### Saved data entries
################

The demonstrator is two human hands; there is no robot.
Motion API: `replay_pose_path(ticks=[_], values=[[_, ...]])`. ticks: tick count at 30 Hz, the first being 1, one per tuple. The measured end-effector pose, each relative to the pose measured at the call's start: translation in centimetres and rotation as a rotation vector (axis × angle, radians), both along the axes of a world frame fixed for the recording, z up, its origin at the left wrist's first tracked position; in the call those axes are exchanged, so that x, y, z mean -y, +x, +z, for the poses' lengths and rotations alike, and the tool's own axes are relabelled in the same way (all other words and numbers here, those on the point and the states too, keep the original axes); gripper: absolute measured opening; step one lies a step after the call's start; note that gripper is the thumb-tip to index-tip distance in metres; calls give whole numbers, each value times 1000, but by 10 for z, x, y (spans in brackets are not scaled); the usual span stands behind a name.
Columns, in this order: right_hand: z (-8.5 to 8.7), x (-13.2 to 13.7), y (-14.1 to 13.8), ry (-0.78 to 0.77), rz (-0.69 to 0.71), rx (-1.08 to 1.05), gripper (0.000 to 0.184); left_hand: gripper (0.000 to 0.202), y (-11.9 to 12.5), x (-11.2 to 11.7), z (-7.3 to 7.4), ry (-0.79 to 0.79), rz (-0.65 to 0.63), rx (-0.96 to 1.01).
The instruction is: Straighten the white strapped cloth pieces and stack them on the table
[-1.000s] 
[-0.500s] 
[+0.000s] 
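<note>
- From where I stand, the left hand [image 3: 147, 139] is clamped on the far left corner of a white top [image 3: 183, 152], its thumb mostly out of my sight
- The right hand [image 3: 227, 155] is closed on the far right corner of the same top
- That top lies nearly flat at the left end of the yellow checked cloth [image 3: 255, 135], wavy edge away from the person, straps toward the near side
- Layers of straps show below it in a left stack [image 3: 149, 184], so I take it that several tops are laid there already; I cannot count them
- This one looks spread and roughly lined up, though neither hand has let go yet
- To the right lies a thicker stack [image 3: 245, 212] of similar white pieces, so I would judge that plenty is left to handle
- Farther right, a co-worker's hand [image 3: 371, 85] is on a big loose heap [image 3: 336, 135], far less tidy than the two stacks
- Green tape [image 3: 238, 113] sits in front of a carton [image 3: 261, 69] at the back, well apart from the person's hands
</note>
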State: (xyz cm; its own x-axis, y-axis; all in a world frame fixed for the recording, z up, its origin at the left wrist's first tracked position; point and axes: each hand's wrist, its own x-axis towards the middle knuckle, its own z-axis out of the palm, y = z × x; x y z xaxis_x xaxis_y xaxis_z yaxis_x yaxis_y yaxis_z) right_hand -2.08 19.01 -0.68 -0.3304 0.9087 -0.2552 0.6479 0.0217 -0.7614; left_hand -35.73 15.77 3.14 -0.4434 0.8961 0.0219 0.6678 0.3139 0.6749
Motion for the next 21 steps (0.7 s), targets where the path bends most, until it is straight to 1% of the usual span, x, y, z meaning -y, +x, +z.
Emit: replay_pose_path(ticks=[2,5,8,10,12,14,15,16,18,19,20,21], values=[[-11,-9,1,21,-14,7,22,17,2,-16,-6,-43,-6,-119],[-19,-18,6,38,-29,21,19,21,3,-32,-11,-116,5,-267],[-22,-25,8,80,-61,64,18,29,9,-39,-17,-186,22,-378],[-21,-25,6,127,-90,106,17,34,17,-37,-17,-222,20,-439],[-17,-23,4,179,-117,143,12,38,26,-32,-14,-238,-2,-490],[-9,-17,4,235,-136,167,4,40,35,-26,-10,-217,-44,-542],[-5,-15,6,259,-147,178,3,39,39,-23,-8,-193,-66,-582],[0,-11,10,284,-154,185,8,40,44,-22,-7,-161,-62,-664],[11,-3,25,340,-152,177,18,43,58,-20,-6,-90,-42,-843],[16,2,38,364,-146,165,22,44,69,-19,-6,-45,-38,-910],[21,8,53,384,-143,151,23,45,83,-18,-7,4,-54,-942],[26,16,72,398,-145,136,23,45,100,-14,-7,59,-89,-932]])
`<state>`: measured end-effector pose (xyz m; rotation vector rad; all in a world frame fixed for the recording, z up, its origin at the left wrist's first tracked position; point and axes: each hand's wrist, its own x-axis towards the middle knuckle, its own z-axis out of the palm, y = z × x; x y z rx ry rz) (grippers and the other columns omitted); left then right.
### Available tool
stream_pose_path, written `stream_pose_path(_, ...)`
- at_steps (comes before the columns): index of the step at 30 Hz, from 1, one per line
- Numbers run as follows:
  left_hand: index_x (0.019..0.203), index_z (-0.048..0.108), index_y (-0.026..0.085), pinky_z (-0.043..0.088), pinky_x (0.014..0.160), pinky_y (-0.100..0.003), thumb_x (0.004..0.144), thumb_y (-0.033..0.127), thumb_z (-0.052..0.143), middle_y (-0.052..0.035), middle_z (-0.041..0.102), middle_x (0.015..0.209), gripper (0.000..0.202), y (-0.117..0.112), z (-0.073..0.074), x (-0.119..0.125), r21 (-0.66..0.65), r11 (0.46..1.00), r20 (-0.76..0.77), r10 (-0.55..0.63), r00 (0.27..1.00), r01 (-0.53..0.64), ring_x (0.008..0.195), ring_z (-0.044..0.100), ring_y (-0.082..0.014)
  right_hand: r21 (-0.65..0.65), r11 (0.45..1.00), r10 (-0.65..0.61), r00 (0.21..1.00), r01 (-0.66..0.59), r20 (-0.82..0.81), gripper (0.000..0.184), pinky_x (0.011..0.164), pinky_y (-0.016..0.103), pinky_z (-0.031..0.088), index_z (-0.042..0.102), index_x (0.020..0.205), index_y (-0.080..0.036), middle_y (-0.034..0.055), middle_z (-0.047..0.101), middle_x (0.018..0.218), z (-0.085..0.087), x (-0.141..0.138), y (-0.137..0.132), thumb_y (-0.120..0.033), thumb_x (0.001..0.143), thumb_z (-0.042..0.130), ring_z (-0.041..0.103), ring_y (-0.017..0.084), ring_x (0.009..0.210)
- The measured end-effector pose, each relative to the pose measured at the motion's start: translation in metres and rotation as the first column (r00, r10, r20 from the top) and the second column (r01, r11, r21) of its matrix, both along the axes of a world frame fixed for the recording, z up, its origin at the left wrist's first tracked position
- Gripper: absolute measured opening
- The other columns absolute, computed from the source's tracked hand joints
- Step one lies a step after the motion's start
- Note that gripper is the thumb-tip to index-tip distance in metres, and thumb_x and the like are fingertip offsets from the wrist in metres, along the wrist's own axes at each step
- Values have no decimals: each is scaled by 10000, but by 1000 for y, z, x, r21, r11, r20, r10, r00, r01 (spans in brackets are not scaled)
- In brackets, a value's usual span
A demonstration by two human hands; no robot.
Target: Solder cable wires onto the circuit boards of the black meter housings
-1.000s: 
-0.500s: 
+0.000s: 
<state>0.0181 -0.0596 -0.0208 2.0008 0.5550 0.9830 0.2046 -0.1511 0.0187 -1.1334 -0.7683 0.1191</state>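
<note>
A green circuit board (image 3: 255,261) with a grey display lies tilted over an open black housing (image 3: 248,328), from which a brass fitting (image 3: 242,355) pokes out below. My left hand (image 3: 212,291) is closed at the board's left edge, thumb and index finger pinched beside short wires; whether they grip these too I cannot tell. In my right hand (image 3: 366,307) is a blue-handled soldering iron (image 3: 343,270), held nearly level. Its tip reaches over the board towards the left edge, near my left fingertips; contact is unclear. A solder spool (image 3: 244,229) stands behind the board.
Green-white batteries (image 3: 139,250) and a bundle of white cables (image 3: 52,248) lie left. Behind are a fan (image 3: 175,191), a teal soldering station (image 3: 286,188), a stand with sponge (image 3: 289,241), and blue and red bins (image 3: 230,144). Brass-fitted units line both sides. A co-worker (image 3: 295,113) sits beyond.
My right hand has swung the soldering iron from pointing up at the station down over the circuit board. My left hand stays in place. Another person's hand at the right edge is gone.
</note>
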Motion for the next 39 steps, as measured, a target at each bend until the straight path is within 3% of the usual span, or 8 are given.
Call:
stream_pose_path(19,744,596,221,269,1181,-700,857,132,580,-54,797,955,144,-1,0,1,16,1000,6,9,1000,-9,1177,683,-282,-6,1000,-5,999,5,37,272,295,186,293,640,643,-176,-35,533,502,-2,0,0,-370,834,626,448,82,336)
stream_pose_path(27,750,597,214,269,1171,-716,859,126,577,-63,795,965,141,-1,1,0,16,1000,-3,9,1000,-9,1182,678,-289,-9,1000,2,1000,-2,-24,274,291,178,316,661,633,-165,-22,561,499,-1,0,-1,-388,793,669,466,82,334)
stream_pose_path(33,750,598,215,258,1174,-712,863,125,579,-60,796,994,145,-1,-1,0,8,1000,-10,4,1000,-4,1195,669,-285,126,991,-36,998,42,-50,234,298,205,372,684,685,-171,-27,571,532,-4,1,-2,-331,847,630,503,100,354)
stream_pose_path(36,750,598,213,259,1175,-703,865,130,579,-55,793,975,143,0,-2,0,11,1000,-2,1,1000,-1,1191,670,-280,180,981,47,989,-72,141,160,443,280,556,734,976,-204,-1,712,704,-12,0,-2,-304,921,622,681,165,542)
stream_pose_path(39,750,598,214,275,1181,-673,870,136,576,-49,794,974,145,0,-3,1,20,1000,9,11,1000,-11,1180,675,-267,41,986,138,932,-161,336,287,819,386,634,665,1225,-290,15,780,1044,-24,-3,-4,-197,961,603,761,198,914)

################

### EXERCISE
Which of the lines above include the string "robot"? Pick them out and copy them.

### ANSWER TO THIS TASK
The demonstrator is two human hands; there is no robot.
A demonstration by two human hands; no robot.

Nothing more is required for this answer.